BUMMER! I was really hoping you knew of some new directed treatment for lung mets. They seem to be so much harder to get rid of than liver mets.

PhillieG's picture
PhillieG
Posts: 4912
Joined: May 2005

As Dr Kemeny once told me it's not rocket science. I'd find a new oncology team but that's purely my opinion. Not everyone has the same results. Good luck!

Real Tar Heel
Posts: 255
Joined: Nov 2019

Since I've been lucky enough to be a surgery candidate, that could be the reason it hasn't been discussed. If I have another reccurrence, perhaps it will be in the discussion.

PhillieG's picture
PhillieG
Posts: 4912
Joined: May 2005

I had my usual chemo yesterday and had my pump serviced which just means that they put an inert fluid in there to keep in working in case I ever need it again.
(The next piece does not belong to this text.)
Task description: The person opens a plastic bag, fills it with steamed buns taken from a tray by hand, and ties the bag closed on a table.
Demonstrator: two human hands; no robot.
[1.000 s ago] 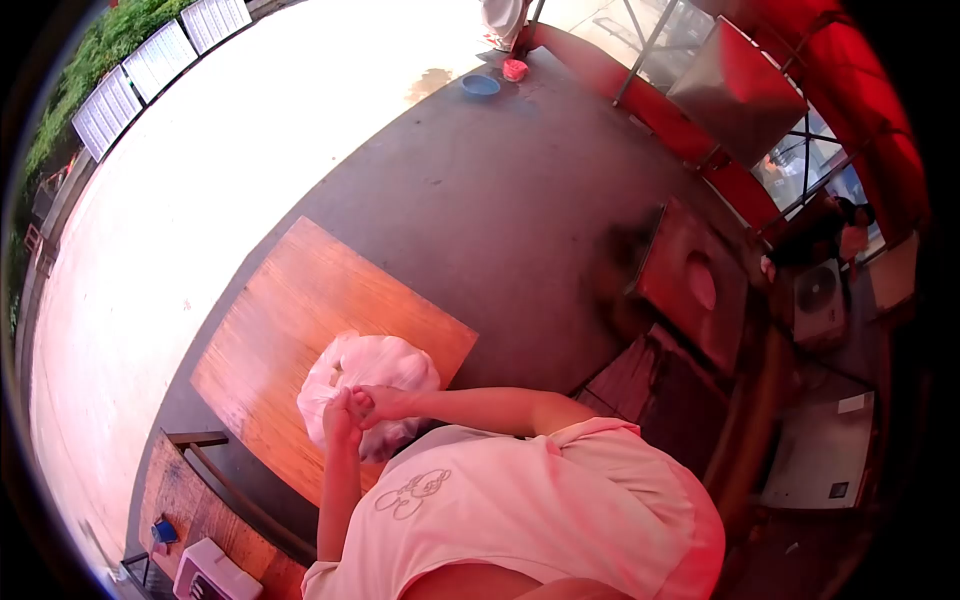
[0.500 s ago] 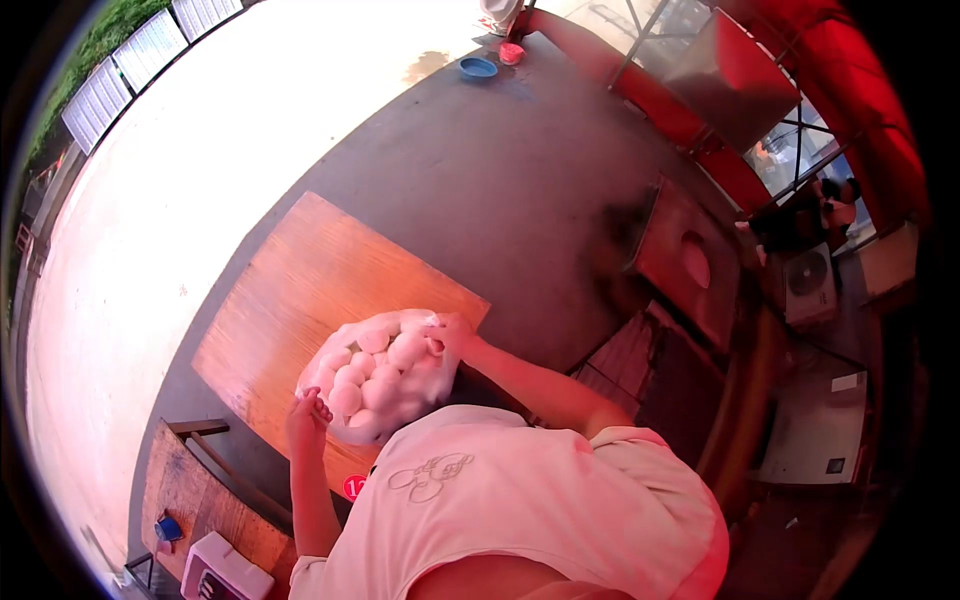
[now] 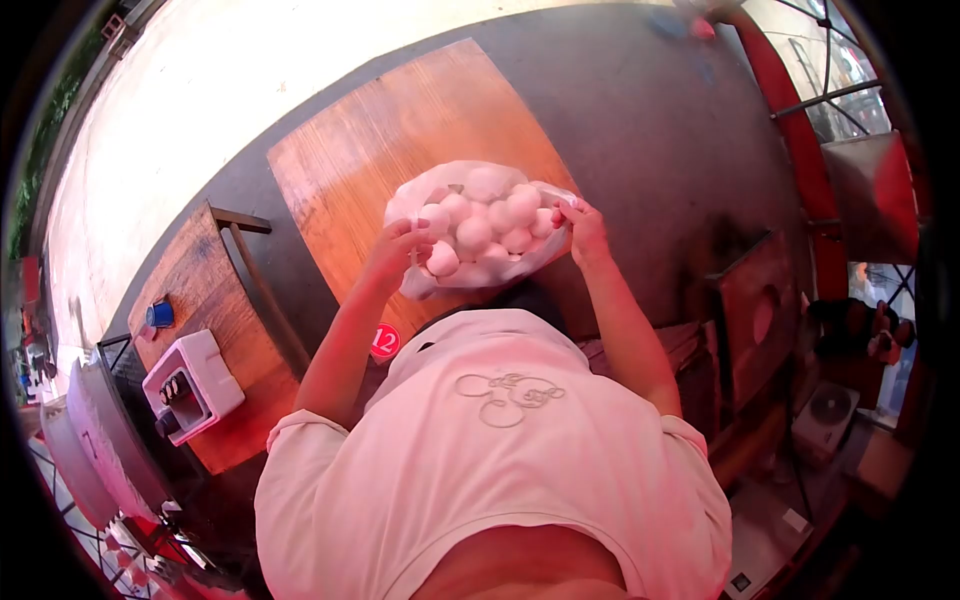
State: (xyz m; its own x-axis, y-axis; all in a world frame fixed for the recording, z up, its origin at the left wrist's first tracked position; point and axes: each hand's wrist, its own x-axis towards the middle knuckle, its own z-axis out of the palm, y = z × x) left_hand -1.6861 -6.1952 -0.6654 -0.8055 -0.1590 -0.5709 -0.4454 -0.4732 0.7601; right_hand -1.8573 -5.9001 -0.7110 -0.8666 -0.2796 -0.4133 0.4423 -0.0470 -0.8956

I mentioned what your team said about the pump to my nurse and she was surprised. I'm not trying to get you to second guess everything and I'll stop commenting unless you ask me a question, but my nurse was saying that when you have liver surgery is the absolute best time to have the pump put in. The purpose of the pump is to give chemo directly to your liver to kill of any remaining cancer cells instead of giving chemo to all of your body. That way they can give a stronger dose where it's really needed and have less collateral damage.
I wish you the best and that everything goes well.
Best,
Phil 

Jim462's picture
Jim462
Posts: 10
Joined: Dec 2020

This is what I've heard as well Phil.  I want to know everything I can about life with the pump.

Jim462's picture
Jim462
Posts: 10
Joined: Dec 2020

Yes I also had a port and experienced some discomfort for awhile.  I eventually got to a point where I didn't even Notice it and was able to fully resume all of my activities.

I also have had experience with the FOLFOX cocktail.  I tried to maintain as much activity as possible and had good and bad days. I also had a Chemo/Radiation regimen that got a bit tough toward the end. I have a bit of lingering neuropathy in my feet but nothing that I can't handle.

After some research and a second opinion I've arrived at the conclusion that the HAI pump is the most aggressive approach to treat this situation so I'm going after it full force.  

We must keep fighting to maintain control of our lives.